### Exercise details
Set the entries down again exactly; none may be skipped.
Content starts
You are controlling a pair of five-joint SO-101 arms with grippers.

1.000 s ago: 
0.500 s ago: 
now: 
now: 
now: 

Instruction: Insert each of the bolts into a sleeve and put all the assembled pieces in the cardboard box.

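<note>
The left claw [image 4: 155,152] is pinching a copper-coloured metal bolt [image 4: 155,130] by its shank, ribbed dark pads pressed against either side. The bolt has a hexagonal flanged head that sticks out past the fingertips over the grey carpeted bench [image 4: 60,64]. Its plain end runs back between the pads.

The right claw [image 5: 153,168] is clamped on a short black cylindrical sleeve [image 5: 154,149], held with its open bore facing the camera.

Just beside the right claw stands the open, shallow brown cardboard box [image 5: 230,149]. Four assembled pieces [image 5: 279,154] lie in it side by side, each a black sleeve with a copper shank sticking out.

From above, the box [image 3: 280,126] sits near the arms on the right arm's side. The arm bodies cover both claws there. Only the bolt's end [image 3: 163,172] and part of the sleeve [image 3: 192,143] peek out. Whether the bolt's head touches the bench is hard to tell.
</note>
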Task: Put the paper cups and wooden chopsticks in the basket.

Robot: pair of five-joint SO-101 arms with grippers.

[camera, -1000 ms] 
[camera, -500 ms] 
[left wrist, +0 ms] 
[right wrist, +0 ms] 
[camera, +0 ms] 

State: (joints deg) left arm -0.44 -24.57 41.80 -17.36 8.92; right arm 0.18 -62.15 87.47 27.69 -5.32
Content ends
### Completed task
You are controlling a pair of five-joint SO-101 arms with grippers.

1.000 s ago: 
0.500 s ago: 
now: 
now: 
now: 

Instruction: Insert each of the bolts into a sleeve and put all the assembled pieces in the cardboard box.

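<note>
The left claw [image 4: 155,152] is pinching a copper-coloured metal bolt [image 4: 155,130] by its shank, ribbed dark pads pressed against either side. The bolt has a hexagonal flanged head that sticks out past the fingertips over the grey carpeted bench [image 4: 60,64]. Its plain end runs back between the pads.

The right claw [image 5: 153,168] is clamped on a short black cylindrical sleeve [image 5: 154,149], held with its open bore facing the camera.

Just beside the right claw stands the open, shallow brown cardboard box [image 5: 230,149]. Four assembled pieces [image 5: 279,154] lie in it side by side, each a black sleeve with a copper shank sticking out.

From above, the box [image 3: 280,126] sits near the arms on the right arm's side. The arm bodies cover both claws there. Only the bolt's end [image 3: 163,172] and part of the sleeve [image 3: 192,143] peek out. Whether the bolt's head touches the bench is hard to tell.
</note>
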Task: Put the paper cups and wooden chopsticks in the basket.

Robot: pair of five-joint SO-101 arms with grippers.

[camera, -1000 ms] 
[camera, -500 ms] 
[left wrist, +0 ms] 
[right wrist, +0 ms] 
[camera, +0 ms] 

State: (joints deg) left arm -0.44 -24.57 41.80 -17.36 8.92; right arm 0.18 -62.15 87.47 27.69 -5.32

Nothing more is needed for this exercise.